I am training a Roberta masked language model for which I read my input as batches of sentences from a huge file. For batch sizes of 4 to 16 I run out of GPU memory after a few batches. Batch sizes over 16 run out of memory right away. Only batch_size of 2 works. I made sure not to accumulate anything.

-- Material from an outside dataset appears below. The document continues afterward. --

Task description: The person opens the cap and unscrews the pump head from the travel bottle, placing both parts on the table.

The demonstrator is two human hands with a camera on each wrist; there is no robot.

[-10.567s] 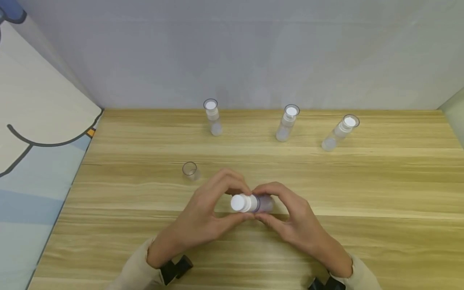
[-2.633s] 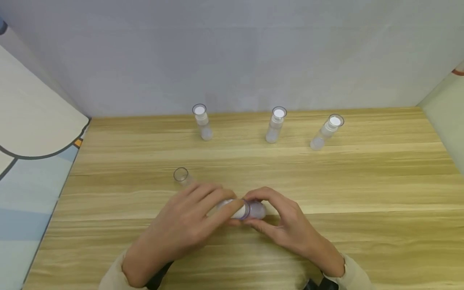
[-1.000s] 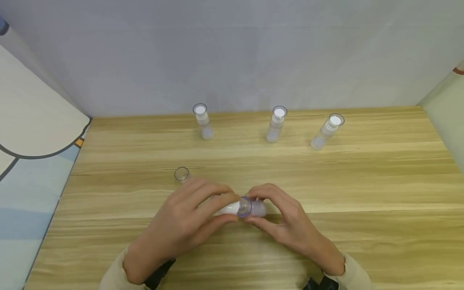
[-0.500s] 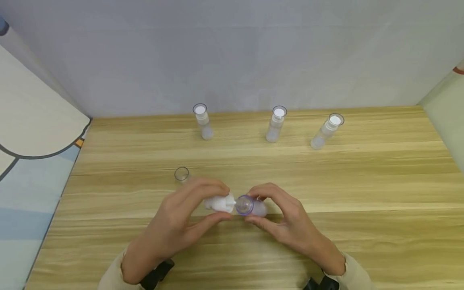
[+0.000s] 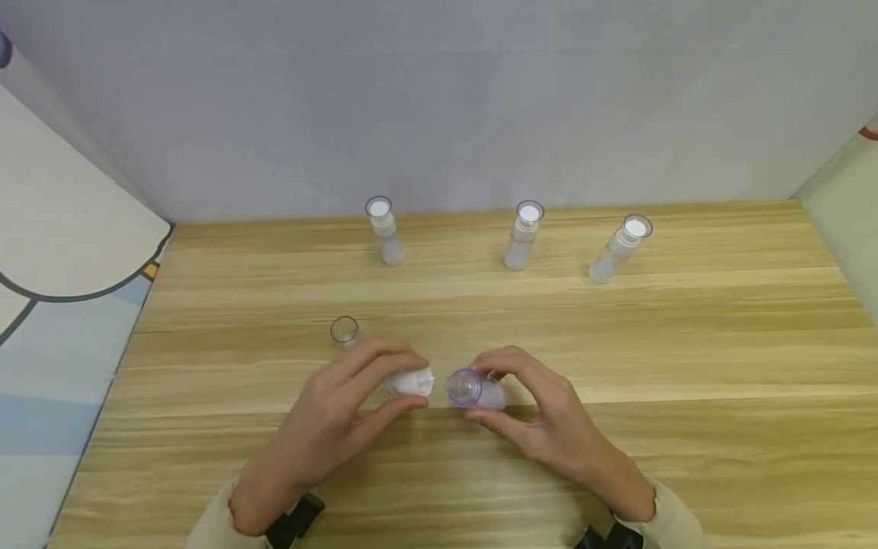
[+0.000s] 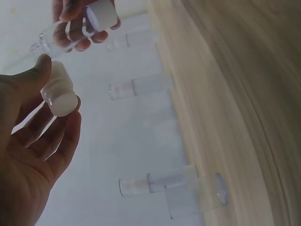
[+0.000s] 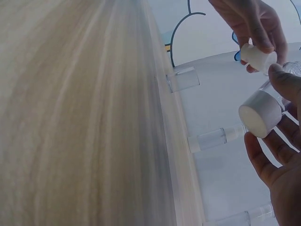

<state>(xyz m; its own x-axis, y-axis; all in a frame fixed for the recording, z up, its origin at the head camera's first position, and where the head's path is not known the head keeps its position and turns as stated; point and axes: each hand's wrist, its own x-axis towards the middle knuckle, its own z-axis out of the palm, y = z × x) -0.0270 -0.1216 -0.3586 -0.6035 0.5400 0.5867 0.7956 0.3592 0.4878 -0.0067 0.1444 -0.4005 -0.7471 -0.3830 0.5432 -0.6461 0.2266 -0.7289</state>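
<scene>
In the head view my left hand [image 5: 336, 415] pinches a white pump head [image 5: 409, 382] between fingers and thumb. A small gap to its right separates it from a clear bottle [image 5: 488, 394], whose uncovered neck tilts toward it. My right hand [image 5: 555, 415] grips this bottle between thumb and fingers. The right wrist view shows the bottle's white base [image 7: 260, 113] and the pump head [image 7: 258, 57] close to its neck. A clear cap [image 5: 344, 330] stands on the table just beyond my left hand, its lower part hidden by the fingers.
Three capped pump bottles stand along the back of the wooden table [image 5: 720, 320]: a left one [image 5: 384, 229], a middle one [image 5: 523, 235] and a right one [image 5: 620, 248]. A grey-white backdrop [image 5: 446, 114] rises behind them, with a printed cloth [image 5: 75, 229] at the left.
Earlier the pump head sat on the bottle. My left hand has twisted it, then drawn it off leftward, exposing the neck. My right hand has kept its grip on the bottle.
</scene>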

Is the error result of the size of the model or I am managing my memory badly?
def train():
model.to(device)
model.train()
total_loss = 0
total_preds = 0
for step,batch in enumerate(train_dataloader):
if step % 512 == 0 and step != 0:
print(f'Batch {step}---loss: {maskedlmloss.item()}')
writer.add_scalar('loss/training_loss', maskedlmloss.item(), step)
writer.add_scalar('optimizer/lr', get_lr(optimizer), step)
writer.flush()
encoded_inputs = tokenizer(batch, padding=True, truncation=True, return_tensors='pt')
dic = collator(encoded_inputs['input_ids'].unbind())
input_ids, labels = dic['input_ids'], dic['labels']
model.zero_grad()
maskedlmloss, prediction_scores = model(input_ids.to(device), labels = labels.to(device))
total_loss += float(maskedlmloss.item())
total_preds += 1
maskedlmloss.backward()
optimizer.step()
scheduler.step()
return total_loss/total_preds
Thanks for your help in advance